■ What you should do ■
Going down the data below, set down exactly the line with "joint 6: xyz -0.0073" and each line after it through the line with "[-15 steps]"; no other lines.

■ Recorded information ■
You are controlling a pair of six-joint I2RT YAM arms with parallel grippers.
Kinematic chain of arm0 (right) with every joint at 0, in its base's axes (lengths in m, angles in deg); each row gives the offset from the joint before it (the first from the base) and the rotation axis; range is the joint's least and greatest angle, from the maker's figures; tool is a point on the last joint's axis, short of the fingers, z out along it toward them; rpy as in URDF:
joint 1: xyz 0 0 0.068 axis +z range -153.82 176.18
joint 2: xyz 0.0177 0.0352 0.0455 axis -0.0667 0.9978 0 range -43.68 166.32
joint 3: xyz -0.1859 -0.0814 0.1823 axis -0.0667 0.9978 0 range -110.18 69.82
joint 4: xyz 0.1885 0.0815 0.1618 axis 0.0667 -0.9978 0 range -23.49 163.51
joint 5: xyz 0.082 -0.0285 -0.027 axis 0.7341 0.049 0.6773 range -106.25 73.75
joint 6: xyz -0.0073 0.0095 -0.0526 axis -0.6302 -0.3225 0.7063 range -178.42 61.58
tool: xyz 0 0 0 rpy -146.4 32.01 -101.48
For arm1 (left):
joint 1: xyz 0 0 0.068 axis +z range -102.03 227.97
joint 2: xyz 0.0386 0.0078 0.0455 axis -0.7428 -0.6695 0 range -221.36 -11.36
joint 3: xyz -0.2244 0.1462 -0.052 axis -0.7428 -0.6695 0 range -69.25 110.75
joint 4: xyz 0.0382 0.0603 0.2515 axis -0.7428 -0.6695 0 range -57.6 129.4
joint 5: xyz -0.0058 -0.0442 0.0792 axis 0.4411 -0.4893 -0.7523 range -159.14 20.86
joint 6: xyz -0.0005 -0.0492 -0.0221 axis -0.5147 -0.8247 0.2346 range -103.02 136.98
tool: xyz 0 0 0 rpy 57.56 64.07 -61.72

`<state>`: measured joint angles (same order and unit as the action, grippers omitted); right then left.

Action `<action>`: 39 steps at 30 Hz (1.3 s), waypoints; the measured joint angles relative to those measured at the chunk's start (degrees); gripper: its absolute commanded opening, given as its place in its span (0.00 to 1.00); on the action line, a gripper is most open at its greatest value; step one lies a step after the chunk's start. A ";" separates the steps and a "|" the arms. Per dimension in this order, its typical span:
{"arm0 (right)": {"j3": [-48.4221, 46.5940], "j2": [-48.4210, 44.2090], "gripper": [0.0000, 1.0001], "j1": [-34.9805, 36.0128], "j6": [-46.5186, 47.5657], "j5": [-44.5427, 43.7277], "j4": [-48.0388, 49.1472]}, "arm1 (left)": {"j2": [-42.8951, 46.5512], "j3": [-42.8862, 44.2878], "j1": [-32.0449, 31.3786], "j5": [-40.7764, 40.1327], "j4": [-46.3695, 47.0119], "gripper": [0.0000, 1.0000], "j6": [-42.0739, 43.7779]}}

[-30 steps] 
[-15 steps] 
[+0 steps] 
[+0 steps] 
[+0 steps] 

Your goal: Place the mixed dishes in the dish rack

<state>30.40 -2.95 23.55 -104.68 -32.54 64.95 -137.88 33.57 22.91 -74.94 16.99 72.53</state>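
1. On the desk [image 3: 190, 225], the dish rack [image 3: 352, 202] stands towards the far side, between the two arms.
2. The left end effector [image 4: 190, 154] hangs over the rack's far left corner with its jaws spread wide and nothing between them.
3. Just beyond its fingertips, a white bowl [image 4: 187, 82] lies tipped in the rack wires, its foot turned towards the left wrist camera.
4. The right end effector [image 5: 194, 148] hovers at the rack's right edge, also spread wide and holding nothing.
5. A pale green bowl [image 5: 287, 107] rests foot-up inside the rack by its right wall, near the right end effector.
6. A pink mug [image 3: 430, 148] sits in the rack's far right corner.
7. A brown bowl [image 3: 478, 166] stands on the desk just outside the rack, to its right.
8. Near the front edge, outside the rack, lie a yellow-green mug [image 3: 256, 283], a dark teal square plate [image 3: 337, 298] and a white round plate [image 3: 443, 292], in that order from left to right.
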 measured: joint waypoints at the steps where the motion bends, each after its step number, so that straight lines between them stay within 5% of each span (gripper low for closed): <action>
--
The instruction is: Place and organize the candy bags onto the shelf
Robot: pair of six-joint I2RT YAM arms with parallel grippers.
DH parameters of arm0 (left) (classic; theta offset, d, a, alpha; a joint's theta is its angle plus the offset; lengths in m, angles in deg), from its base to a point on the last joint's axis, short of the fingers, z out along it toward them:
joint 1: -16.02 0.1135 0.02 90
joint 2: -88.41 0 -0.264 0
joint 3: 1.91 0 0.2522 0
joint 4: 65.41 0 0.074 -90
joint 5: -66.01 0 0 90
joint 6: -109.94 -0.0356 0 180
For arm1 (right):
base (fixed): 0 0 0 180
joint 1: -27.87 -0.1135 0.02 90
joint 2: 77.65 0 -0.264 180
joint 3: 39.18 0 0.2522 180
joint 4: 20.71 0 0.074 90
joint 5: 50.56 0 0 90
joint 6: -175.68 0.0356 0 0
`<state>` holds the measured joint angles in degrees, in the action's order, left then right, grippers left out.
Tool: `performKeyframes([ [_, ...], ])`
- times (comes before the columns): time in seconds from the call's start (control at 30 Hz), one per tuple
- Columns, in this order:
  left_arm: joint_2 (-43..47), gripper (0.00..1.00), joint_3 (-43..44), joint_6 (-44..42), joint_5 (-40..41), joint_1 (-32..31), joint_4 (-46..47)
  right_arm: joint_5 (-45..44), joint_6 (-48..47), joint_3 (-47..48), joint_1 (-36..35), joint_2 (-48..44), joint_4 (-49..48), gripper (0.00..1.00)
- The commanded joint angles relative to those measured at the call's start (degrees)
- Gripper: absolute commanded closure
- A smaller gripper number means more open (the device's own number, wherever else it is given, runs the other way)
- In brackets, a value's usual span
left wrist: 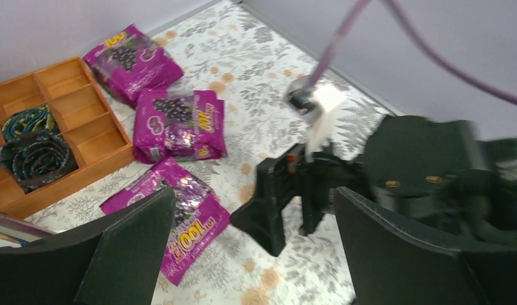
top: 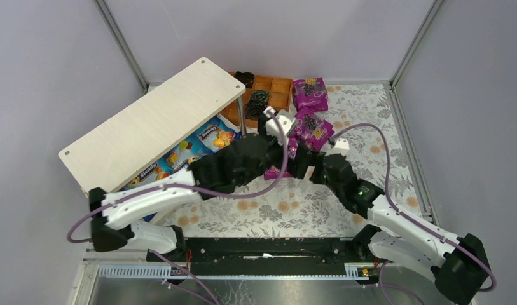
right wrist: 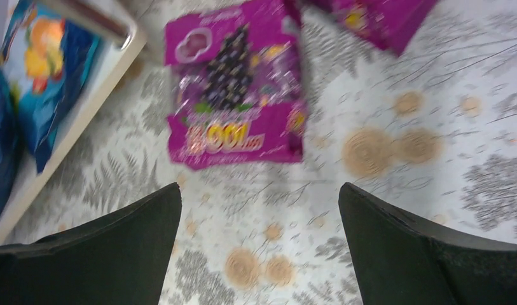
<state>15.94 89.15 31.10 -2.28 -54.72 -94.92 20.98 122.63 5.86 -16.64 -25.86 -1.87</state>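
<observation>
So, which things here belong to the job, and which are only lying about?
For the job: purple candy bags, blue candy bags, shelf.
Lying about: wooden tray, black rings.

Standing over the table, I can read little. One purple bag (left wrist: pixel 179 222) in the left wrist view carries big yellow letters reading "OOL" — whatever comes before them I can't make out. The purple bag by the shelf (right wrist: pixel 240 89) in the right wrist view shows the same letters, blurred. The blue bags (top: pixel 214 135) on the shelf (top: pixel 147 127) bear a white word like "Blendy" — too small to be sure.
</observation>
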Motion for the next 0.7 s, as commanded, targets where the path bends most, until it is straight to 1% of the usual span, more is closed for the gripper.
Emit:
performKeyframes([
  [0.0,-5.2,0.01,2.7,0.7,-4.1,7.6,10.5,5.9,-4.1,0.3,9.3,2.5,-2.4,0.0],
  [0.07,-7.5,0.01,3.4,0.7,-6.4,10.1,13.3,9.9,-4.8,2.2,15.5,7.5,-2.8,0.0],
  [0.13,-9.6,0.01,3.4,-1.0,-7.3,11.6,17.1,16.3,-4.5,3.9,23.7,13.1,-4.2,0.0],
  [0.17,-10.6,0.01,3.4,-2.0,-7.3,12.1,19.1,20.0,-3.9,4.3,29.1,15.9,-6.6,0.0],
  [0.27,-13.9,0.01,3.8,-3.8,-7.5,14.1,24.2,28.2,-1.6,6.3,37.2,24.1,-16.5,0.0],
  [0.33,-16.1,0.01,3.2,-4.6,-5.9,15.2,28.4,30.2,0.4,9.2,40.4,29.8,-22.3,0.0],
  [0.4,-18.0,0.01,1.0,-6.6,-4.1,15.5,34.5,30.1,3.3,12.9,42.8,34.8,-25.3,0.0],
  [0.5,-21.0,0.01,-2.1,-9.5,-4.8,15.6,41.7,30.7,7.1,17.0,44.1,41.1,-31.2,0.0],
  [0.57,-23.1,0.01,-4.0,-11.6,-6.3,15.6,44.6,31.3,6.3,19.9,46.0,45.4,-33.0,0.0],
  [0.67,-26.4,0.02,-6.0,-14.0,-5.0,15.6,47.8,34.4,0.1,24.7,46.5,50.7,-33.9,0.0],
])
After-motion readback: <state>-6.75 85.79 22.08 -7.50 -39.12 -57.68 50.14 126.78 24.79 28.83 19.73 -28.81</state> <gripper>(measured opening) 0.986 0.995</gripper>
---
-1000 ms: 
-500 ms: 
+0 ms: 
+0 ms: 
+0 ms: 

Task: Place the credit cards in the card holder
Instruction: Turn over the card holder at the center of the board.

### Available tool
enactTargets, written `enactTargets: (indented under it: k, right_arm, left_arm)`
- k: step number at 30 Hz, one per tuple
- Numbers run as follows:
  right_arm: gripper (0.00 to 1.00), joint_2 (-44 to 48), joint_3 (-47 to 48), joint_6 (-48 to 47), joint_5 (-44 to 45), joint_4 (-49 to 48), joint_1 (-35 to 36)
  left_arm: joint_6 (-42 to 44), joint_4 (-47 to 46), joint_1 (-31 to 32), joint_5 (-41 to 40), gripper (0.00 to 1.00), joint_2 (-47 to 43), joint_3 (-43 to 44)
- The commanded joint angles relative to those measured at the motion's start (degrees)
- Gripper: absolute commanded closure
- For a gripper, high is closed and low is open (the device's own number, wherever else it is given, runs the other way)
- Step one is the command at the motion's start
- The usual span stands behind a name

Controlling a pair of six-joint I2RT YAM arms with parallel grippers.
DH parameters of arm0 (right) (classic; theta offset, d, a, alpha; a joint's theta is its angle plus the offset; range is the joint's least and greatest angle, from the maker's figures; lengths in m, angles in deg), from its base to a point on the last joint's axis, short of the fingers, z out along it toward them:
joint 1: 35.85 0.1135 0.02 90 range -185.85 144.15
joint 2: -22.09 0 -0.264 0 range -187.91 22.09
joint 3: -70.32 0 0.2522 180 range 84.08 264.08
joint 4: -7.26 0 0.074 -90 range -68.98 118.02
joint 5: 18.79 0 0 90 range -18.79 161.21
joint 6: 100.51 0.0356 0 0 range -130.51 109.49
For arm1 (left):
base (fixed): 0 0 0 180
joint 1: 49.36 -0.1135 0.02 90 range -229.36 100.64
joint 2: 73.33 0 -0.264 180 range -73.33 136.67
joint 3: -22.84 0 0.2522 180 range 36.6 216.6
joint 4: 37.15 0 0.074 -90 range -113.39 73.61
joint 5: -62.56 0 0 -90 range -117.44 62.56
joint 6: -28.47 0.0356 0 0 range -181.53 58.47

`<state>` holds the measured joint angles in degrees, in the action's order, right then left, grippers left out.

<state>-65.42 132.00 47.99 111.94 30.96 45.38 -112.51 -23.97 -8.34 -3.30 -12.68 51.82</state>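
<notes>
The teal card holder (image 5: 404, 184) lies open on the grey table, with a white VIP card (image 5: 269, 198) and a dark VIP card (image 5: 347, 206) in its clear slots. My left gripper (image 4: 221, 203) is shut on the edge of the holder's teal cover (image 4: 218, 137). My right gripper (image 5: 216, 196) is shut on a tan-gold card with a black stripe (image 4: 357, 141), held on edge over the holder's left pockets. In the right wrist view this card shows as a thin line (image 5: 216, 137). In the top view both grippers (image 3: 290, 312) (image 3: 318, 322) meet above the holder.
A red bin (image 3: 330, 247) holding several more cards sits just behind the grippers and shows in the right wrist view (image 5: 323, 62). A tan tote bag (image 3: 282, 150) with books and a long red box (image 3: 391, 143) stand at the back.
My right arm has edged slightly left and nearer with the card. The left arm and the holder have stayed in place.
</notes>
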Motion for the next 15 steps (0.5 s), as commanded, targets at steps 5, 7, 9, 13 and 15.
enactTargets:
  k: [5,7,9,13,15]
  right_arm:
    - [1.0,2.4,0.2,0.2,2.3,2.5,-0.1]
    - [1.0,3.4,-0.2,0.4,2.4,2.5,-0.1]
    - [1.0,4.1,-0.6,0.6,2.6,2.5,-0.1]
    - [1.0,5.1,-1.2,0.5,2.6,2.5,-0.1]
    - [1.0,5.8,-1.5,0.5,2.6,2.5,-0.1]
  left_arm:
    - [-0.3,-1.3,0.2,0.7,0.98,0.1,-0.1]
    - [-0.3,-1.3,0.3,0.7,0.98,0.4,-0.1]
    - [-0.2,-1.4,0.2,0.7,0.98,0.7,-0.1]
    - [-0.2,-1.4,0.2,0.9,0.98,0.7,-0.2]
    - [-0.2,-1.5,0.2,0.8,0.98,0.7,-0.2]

■ Result of this task ■
joint 6: xyz -0.0073 0.0095 -0.0526 axis -0.6302 -0.3225 0.7063 range -178.42 61.58
tool: xyz 0 0 0 rpy -146.4 32.01 -101.48
For arm1 (left):
joint 1: xyz 0 0 0.068 axis +z range -102.03 227.97
joint 2: xyz 0.0386 0.0078 0.0455 axis -0.7428 -0.6695 0 range -221.36 -11.36
joint 3: xyz -0.2244 0.1462 -0.052 axis -0.7428 -0.6695 0 range -69.25 110.75
joint 4: xyz 0.0382 0.0603 0.2515 axis -0.7428 -0.6695 0 range -57.6 129.4
joint 5: xyz -0.0058 -0.0442 0.0792 axis 0.4411 -0.4893 -0.7523 range -159.14 20.86
joint 6: xyz -0.0005 -0.0492 -0.0221 axis -0.5147 -0.8247 0.2346 range -103.02 136.98
tool: xyz 0 0 0 rpy 57.56 64.07 -61.72

`<state>`: measured joint angles (same order and unit as the action, grippers omitted); right then left.

Action `<action>`: 39 steps at 30 Hz (1.3 s), waypoints; the measured joint angles relative to those measured at the chunk's start (degrees); gripper: its absolute commanded opening, given as its place in its span (0.00 to 1.00); on the action line, a gripper is most open at its greatest value; step one lies a step after the chunk's start. A ";" separates the steps and a "|" the arms. Per dimension in this order, its typical span:
{"arm0 (right)": {"j3": [-48.4221, 46.5940], "j2": [-48.4210, 44.2090], "gripper": [0.0000, 1.0001], "j1": [-34.9805, 36.0128], "j6": [-46.5186, 47.5657], "j5": [-44.5427, 43.7277], "j4": [-48.0388, 49.1472]}, "arm1 (left)": {"j2": [-42.8951, 46.5512], "j3": [-42.8862, 44.2878], "j1": [-32.0449, 31.3786], "j5": [-40.7764, 40.1327], "j4": [-46.3695, 47.0119], "gripper": [0.0000, 1.0000], "j6": [-42.0739, 43.7779]}}

[-30 steps] 
[-15 steps] 

With this, the output is complete.